- **Work task**: Below are the records; tally the lines in them that include the word "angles" and reply with the number alone.

*** Opening Extracted data ***

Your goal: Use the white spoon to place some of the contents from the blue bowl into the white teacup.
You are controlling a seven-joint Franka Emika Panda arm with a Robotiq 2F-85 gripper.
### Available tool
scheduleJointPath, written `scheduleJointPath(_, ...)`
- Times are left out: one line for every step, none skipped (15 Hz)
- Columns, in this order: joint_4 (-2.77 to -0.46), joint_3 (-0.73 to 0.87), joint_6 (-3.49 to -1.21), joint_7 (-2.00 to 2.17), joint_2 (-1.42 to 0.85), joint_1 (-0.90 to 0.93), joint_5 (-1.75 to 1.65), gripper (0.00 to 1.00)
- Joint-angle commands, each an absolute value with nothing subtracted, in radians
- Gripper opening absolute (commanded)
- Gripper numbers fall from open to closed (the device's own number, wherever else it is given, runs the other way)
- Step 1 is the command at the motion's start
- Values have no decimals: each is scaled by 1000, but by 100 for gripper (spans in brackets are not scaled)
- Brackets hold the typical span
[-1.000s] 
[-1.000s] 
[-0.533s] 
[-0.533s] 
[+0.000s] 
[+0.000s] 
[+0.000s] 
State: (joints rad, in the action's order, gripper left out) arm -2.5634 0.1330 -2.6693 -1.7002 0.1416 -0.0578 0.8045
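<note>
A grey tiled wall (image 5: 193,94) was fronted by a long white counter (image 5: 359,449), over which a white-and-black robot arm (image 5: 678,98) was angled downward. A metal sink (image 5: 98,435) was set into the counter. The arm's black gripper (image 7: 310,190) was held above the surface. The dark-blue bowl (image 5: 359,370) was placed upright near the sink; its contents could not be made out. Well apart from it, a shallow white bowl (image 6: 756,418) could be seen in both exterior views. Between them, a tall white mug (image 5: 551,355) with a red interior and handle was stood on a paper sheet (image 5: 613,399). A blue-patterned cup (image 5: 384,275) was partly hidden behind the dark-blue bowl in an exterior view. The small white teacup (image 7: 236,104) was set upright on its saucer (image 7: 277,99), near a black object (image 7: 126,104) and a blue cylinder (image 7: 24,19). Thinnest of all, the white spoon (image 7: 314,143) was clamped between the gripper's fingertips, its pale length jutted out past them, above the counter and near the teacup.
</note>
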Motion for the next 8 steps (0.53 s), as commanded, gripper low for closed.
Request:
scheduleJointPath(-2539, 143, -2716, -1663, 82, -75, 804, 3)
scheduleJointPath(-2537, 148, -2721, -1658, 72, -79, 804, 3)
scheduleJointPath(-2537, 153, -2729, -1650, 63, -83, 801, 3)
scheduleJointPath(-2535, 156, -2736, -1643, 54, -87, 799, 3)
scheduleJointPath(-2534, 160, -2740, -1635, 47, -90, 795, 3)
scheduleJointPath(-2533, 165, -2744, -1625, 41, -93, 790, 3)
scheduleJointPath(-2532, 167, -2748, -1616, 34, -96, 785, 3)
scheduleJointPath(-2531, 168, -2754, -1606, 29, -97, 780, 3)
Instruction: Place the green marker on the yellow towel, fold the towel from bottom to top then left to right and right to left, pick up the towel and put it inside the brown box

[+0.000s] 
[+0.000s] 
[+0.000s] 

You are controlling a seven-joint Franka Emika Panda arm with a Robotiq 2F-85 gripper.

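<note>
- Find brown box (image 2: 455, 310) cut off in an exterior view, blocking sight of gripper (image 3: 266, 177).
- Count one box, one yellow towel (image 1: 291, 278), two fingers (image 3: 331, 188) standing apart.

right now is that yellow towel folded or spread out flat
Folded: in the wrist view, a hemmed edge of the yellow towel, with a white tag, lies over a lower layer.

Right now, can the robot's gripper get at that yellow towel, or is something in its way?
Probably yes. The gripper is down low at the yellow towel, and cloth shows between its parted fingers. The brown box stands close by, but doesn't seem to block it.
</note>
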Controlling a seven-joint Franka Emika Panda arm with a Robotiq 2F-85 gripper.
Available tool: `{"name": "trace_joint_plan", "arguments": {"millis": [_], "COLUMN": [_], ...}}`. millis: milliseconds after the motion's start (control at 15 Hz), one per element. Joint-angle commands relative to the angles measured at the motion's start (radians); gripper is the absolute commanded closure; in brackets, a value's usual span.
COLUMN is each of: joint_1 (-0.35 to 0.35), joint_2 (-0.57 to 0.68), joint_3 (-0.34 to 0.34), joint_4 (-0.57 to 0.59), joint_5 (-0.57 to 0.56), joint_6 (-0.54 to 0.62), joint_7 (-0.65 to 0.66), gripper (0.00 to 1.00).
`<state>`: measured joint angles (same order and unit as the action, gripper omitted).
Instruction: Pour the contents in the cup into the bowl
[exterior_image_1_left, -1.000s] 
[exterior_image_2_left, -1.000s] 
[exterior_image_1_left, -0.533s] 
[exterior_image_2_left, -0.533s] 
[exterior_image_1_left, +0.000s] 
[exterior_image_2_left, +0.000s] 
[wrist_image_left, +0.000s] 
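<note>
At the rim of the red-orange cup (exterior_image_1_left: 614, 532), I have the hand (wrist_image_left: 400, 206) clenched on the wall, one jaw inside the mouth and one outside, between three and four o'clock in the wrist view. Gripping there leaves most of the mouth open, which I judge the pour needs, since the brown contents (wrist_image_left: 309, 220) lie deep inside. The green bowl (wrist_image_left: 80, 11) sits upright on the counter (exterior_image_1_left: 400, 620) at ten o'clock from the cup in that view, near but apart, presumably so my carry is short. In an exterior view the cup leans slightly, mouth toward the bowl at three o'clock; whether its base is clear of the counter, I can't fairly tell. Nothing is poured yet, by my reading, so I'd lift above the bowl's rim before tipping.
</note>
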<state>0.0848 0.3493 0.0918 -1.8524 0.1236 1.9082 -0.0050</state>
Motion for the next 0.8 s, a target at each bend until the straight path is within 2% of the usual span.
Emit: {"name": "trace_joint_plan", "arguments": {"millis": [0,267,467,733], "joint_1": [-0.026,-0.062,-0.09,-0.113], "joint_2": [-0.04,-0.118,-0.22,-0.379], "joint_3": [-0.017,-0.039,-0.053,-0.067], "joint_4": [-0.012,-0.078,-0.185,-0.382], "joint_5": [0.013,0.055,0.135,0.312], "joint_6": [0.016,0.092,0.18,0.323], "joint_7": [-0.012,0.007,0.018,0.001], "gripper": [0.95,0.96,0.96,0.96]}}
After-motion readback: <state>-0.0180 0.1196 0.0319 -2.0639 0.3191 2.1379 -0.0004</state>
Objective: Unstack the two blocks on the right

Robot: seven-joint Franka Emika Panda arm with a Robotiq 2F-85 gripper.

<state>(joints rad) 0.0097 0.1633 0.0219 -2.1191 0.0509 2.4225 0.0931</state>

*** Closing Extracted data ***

- **Solution for this problem**: 2